(Records from a data source)
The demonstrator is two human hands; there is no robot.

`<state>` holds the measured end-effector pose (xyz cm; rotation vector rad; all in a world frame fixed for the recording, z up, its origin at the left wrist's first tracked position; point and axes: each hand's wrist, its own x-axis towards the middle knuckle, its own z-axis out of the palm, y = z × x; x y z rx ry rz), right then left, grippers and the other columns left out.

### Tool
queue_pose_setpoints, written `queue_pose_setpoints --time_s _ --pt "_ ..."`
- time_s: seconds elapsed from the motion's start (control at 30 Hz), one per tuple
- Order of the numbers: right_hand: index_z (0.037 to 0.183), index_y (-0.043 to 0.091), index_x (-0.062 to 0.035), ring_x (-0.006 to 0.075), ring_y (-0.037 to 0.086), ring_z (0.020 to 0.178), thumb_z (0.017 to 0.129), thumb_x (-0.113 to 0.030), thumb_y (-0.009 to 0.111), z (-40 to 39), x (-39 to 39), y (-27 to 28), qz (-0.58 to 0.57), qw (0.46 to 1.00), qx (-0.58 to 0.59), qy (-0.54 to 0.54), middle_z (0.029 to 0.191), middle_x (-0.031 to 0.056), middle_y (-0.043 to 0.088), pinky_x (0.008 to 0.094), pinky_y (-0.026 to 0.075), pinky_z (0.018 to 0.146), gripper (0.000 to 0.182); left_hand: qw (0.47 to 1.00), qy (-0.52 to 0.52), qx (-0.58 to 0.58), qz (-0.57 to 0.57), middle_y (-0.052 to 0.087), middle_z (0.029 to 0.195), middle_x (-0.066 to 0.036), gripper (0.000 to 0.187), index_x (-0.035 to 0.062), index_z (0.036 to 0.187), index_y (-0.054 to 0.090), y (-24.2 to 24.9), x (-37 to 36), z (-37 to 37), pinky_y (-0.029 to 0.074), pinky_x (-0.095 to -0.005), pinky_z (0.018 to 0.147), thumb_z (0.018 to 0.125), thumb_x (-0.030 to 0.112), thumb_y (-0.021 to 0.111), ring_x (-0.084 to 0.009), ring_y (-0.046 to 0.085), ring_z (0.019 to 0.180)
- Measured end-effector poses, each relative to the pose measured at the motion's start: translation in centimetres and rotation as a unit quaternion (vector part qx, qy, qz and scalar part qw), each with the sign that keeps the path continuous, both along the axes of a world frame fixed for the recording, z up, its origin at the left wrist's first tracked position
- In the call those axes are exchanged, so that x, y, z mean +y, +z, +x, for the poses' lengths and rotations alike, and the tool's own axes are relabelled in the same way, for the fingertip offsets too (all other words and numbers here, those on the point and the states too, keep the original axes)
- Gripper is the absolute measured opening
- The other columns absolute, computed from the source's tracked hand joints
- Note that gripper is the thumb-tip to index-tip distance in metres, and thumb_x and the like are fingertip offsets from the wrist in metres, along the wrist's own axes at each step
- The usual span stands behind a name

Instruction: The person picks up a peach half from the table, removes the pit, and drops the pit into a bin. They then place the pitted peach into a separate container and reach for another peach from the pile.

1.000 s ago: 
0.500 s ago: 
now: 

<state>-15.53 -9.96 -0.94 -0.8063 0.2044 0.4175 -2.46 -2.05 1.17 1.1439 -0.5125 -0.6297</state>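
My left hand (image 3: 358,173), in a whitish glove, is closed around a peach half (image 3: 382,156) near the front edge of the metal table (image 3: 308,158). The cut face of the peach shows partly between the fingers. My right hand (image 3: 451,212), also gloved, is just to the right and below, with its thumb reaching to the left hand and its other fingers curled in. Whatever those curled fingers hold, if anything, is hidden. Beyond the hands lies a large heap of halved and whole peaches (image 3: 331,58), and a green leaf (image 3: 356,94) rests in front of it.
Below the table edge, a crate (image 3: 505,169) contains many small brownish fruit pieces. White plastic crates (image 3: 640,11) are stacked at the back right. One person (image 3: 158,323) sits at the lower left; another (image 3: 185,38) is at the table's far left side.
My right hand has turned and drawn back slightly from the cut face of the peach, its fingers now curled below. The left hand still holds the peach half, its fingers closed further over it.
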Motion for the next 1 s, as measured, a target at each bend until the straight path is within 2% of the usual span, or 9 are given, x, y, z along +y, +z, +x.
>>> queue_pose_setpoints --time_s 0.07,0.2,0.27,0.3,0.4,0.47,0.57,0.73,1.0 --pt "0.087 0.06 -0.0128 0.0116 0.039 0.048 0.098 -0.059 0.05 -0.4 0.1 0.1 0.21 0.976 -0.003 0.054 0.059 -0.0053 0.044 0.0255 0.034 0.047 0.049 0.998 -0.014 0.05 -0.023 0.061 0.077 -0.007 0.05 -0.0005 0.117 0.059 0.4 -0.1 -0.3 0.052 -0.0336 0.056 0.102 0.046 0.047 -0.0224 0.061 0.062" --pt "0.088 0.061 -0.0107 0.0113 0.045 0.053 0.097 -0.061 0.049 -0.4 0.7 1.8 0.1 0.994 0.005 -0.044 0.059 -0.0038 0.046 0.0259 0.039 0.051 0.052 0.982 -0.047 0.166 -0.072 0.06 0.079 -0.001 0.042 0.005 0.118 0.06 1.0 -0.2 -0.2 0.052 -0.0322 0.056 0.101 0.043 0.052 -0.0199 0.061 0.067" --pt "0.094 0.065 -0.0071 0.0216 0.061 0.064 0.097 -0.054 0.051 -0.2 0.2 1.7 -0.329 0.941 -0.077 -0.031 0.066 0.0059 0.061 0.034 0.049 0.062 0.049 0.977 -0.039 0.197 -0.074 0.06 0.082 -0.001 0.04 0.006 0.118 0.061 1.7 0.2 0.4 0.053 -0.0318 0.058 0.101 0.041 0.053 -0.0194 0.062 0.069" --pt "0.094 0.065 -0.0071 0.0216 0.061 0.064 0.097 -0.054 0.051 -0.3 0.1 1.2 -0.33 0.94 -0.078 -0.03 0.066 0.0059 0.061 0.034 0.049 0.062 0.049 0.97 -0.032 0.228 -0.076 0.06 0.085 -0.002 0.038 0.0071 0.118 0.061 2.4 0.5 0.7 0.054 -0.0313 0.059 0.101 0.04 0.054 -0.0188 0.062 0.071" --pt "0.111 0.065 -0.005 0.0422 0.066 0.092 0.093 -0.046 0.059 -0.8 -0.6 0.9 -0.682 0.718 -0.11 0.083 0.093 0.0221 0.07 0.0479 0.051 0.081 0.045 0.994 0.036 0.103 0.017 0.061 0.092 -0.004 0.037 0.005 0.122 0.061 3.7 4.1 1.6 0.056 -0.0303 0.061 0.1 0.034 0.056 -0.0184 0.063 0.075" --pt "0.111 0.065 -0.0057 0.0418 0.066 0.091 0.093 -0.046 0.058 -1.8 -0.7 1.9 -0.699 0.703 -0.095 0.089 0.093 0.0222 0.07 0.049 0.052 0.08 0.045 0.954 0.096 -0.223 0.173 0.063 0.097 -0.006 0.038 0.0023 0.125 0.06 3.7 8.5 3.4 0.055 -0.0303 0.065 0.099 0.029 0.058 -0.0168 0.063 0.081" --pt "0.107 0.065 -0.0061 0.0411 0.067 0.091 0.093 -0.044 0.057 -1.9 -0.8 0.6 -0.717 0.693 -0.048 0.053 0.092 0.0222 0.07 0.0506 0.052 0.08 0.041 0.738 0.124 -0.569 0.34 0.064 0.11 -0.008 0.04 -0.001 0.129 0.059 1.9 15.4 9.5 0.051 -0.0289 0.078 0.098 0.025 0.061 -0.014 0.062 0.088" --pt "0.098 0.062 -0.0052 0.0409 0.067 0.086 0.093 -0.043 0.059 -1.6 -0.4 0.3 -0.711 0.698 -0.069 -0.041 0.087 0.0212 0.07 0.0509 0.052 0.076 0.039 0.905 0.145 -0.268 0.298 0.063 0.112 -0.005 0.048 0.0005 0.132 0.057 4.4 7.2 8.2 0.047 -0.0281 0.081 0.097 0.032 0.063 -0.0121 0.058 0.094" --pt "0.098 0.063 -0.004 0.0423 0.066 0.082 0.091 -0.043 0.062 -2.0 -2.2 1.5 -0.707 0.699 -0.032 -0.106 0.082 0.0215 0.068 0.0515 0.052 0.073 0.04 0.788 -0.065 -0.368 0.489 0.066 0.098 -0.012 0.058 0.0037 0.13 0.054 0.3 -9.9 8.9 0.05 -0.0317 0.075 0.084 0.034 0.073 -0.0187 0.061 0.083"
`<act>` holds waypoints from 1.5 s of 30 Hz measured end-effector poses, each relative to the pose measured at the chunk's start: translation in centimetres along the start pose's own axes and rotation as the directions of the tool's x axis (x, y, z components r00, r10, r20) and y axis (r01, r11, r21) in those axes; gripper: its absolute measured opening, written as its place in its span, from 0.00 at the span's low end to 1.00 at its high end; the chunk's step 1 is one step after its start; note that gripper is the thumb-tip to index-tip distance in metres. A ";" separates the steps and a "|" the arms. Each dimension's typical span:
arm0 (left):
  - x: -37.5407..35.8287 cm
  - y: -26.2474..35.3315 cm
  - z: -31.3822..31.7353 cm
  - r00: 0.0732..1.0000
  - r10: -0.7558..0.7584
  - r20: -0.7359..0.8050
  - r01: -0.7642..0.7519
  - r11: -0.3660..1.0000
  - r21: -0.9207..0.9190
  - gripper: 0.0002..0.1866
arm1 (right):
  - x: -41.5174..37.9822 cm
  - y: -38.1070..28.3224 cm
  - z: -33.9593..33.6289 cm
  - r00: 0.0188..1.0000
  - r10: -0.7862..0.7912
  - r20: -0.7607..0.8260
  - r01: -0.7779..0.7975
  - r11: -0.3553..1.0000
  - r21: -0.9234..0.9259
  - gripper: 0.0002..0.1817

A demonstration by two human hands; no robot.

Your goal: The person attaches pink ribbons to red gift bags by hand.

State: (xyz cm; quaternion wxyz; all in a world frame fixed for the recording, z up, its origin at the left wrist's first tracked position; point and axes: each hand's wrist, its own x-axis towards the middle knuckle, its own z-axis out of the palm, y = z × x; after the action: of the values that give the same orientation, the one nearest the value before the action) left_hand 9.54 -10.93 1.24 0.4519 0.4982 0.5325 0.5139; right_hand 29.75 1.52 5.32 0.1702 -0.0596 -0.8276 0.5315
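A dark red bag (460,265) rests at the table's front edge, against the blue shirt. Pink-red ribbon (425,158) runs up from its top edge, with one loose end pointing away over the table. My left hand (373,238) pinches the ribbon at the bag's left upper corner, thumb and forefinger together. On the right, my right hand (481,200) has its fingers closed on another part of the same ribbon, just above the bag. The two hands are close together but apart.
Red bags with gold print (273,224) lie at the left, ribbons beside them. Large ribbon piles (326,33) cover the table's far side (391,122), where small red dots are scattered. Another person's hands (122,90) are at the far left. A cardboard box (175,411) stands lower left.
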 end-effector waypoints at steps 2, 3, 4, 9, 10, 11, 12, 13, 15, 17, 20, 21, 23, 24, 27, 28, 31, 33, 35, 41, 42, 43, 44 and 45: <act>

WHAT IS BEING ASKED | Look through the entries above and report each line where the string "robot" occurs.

SOLUTION TO THIS EXERCISE |
The demonstrator is two human hands; there is no robot.
A demonstration by two human hands; no robot.

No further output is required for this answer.